In the records below, find the line that contains "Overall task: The" and the line that contains "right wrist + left". Set down exactly those lines and every line between them, and nothing more.

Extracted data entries
------------------------
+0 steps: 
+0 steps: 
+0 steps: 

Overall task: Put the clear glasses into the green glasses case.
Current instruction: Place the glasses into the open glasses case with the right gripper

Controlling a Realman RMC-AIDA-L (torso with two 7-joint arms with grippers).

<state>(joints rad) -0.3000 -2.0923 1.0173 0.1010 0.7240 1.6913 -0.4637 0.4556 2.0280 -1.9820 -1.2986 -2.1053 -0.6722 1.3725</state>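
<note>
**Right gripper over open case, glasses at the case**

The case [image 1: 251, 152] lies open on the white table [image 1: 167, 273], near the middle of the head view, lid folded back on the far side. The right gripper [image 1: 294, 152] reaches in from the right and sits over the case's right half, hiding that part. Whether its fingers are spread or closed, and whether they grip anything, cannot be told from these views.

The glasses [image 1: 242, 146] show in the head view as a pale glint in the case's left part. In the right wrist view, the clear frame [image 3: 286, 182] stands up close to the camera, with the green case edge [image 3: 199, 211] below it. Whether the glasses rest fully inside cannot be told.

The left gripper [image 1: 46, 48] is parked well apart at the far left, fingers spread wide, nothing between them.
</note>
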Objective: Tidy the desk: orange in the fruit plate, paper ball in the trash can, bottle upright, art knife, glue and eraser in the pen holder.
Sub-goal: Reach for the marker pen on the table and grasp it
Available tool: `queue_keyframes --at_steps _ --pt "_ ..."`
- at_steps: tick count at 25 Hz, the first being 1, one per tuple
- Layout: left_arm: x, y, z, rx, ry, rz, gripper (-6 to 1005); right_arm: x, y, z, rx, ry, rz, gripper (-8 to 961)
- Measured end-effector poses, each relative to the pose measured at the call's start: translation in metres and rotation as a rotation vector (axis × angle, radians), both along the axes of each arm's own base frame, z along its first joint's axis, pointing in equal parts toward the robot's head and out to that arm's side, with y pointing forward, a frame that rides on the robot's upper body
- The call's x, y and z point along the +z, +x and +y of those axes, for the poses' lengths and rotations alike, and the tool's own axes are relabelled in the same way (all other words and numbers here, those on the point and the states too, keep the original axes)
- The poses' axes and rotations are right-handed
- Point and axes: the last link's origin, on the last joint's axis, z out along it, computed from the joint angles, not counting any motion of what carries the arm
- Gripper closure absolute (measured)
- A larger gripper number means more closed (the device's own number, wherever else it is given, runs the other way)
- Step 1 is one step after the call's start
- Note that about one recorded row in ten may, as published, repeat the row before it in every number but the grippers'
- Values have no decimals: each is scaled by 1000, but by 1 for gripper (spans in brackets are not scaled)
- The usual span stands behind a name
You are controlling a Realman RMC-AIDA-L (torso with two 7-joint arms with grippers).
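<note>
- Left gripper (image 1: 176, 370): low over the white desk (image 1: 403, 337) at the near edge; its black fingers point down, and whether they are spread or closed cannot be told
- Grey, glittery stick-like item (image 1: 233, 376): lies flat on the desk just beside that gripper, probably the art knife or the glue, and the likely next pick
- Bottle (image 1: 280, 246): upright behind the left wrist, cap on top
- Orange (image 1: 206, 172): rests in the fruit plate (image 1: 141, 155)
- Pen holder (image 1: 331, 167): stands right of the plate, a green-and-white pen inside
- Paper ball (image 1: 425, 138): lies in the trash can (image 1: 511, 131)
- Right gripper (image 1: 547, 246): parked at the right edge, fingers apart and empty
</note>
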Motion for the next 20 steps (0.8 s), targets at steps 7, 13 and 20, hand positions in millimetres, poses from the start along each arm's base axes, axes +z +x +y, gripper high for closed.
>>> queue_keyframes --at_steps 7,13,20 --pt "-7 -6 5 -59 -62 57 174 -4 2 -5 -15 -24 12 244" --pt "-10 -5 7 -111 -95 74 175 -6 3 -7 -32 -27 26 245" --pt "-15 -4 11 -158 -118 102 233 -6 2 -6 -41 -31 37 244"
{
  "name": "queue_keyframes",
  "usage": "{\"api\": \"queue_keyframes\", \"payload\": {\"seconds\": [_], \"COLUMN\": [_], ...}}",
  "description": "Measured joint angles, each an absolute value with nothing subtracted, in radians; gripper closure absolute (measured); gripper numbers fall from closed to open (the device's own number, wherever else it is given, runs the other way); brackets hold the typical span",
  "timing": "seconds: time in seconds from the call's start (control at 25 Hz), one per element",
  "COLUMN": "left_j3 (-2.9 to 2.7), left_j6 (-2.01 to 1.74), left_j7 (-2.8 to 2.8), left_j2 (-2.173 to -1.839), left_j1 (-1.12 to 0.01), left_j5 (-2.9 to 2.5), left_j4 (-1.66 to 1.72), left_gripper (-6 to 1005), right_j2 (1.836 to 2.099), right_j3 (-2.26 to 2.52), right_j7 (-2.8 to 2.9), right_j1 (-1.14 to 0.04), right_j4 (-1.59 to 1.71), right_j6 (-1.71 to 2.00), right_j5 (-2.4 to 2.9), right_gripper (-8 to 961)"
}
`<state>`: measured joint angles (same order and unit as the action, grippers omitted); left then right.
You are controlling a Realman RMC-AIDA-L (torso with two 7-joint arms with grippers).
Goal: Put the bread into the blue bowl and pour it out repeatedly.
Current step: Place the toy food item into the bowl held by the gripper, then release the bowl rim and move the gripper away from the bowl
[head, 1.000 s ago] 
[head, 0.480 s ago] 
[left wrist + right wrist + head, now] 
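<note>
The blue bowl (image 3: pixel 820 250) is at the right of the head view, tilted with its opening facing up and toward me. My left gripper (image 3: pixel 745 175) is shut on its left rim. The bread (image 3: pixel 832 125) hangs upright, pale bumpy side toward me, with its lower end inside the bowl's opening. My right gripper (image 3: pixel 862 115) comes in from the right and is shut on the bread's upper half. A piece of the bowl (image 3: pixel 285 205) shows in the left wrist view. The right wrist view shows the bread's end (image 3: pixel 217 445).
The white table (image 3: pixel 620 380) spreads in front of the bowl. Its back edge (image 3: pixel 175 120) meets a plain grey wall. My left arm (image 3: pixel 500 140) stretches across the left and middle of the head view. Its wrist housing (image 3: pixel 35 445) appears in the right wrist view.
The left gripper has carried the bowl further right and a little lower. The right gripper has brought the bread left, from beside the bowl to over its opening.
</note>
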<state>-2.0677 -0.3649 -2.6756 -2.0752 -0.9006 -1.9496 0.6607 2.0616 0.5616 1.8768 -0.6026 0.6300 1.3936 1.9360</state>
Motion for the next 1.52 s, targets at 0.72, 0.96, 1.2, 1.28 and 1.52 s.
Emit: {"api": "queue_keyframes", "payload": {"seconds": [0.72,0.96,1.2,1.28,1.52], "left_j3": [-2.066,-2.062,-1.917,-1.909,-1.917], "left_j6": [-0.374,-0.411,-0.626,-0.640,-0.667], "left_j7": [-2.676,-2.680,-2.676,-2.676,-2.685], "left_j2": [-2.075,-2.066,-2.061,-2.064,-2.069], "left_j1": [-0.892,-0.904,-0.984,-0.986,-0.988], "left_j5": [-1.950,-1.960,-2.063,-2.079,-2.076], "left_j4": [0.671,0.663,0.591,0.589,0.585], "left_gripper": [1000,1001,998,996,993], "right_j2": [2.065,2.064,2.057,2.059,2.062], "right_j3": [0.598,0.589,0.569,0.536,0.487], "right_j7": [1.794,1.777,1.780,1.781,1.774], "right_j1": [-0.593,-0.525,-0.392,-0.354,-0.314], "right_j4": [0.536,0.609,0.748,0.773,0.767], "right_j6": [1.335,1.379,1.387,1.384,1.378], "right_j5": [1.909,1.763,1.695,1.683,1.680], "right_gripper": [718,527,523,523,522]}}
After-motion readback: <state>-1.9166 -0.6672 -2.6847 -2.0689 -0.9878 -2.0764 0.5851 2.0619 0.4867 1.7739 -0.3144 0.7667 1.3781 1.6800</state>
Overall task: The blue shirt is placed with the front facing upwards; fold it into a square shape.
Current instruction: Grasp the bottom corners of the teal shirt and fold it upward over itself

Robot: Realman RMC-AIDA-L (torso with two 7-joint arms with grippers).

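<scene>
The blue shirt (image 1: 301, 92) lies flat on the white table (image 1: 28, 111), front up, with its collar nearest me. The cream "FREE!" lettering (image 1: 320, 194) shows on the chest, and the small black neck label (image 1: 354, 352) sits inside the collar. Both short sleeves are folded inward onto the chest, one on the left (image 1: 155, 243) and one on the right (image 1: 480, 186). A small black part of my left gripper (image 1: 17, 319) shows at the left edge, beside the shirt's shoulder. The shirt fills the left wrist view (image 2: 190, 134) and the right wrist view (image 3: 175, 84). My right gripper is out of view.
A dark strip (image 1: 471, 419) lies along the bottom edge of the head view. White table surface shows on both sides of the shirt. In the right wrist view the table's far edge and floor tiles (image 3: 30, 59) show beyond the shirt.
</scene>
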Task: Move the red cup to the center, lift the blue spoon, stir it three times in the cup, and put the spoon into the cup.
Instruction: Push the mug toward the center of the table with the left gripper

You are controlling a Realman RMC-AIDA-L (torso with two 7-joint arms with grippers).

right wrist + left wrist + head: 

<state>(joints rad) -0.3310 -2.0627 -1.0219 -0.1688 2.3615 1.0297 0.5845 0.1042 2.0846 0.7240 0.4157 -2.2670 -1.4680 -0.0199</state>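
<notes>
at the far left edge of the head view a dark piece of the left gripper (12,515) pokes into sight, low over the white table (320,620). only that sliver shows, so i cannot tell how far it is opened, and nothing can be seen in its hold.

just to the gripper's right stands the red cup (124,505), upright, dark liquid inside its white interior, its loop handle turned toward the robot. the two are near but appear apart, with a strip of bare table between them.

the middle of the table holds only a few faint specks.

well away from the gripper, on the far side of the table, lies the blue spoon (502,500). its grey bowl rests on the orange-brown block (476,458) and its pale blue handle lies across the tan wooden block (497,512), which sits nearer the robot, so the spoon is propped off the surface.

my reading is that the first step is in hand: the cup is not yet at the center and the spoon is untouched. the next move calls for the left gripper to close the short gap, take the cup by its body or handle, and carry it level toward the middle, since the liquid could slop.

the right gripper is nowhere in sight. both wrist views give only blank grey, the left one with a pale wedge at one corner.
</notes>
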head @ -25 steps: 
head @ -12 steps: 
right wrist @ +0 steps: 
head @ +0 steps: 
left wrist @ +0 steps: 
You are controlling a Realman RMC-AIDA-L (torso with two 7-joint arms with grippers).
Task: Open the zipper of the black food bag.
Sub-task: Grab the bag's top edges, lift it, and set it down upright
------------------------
RESULT BELOW:
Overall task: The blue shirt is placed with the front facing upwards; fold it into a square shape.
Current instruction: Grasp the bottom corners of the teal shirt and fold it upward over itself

Robot: Realman RMC-AIDA-L (torso with two 7-joint arms with grippers).

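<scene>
The blue shirt (image 1: 301, 92) lies flat on the white table (image 1: 28, 111), front up, with its collar nearest me. The cream "FREE!" lettering (image 1: 320, 194) shows on the chest, and the small black neck label (image 1: 354, 352) sits inside the collar. Both short sleeves are folded inward onto the chest, one on the left (image 1: 155, 243) and one on the right (image 1: 480, 186). A small black part of my left gripper (image 1: 17, 319) shows at the left edge, beside the shirt's shoulder. The shirt fills the left wrist view (image 2: 190, 134) and the right wrist view (image 3: 175, 84). My right gripper is out of view.
A dark strip (image 1: 471, 419) lies along the bottom edge of the head view. White table surface shows on both sides of the shirt. In the right wrist view the table's far edge and floor tiles (image 3: 30, 59) show beyond the shirt.
</scene>
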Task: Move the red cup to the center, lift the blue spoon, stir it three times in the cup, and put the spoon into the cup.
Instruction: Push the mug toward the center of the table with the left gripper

You are controlling a Realman RMC-AIDA-L (torso with two 7-joint arms with grippers).

right wrist + left wrist + head: 

The exercise requires nothing more than what has been given.